«Non voglio morire senza rivedere le mie figlie». Le parole di una donna, malata in fase terminale, hanno riempito l’aula di tribunale a Roma. Ha chiesto un ultimo incontro con le sue figlie adottive, un desiderio umano e disperato. Ma i giudici hanno deciso diversamente: quell’incontro, hanno stabilito, rischierebbe di ferire ancora di più le ragazze. Dietro quel “no” c’è una storia di sofferenza, di scelte dolorose e di una separazione che ha segnato per sempre le loro vite.
Un passato difficile: revoca della potestà e casa famiglia
Tutto nasce da una situazione complicata. La madre, che in passato ha lottato contro una dipendenza da droga, ha perso la potestà sulle figlie. Le bambine sono state affidate a una casa famiglia, scelta obbligata presa dalle autorità per proteggerle da un ambiente considerato pericoloso e degradato.
La revoca della potestà è stata una misura necessaria per garantire la sicurezza e il benessere delle minori. Dopo, le ragazze sono state adottate da altre famiglie. In quegli anni, la madre era in un tunnel di dipendenza e disagio, un contesto che ha pesato molto sulla vita delle figlie. Il giudice, valutando la situazione con attenzione, ha deciso che allontanarle era l’unica strada possibile.

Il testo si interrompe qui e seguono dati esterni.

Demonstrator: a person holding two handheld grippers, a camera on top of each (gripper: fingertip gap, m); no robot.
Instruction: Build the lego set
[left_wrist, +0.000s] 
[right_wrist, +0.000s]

La richiesta di incontrare le figlie respinta: cosa dicono i giudici
Nel 2024 la donna, assistita dagli avvocati Alessandro Pace e Alessia Gemini, ha chiesto di poter rivedere le figlie. Voleva recuperare un rapporto, scusarsi e provare a ricucire almeno un piccolo pezzo del passato.
Ma i giudici hanno detto no. Nella sentenza si legge che un incontro potrebbe nuocere alle ragazze, mettendo a rischio la loro stabilità emotiva. La decisione tiene conto di come le bambine sono cresciute, in un ambiente sicuro e protetto, e vuole evitare nuovi traumi.
La madre ha espresso più volte il suo dolore, dicendo di non aver mai voluto arrivare a questo punto. Ha raccontato di aver superato la dipendenza anni fa e di voler mostrare alle figlie la sua nuova vita. Ma il tribunale ha scelto di mettere al primo posto il benessere delle ragazze, anche davanti alla malattia terminale della madre.
Il peso del passato e il desiderio di un ultimo abbraccio
Dalle parole della donna emerge un dolore profondo e un senso di colpa che non la abbandonano. Racconta di aver sempre cercato di dare qualcosa alle figlie e ai loro fratelli, nonostante tutto. Ricorda che durante gli anni in casa famiglia le era stato addirittura vietato di fare regali, una regola che le ha lasciato un vuoto dentro.
L’adozione ha chiuso definitivamente ogni contatto, ma il pensiero delle figlie le accompagna ogni giorno. Vorrebbe vederle crescere, abbracciarle un’ultima volta, chiedere scusa. Chiede un incontro protetto, sotto controllo, che non metta in pericolo le nuove famiglie.
Le sue parole mostrano una consapevolezza maturata piano piano, lontano da quei giorni difficili. Difende l’amore che ha sempre avuto per i figli e il desiderio di chiudere la sua vita con un ultimo saluto, anche se la strada giudiziaria è dura e ferma.
La malattia terminale: un diritto negato
La malattia grave della donna è il nodo più delicato di tutta la vicenda. Ha presentato ai giudici certificati medici che attestano la sua condizione terminale, chiedendo una risposta umana e speciale.
Lei stessa si dice incredula per il rifiuto. Si chiede come sia possibile ignorare una situazione così drammatica. Ha paura di non avere più tempo e vuole lasciare alle figlie un ultimo messaggio d’affetto e di redenzione.
Gli avvocati hanno proposto incontri protetti, che non cambierebbero la vita delle bambine né la loro adozione. La legge permette di regolare gli incontri proprio per tutelare i minori, anche in casi così delicati.
Ma il tribunale ha scelto di privilegiare la sicurezza e la stabilità delle ragazze, considerandole priorità assolute, anche davanti a una malattia terminale della madre.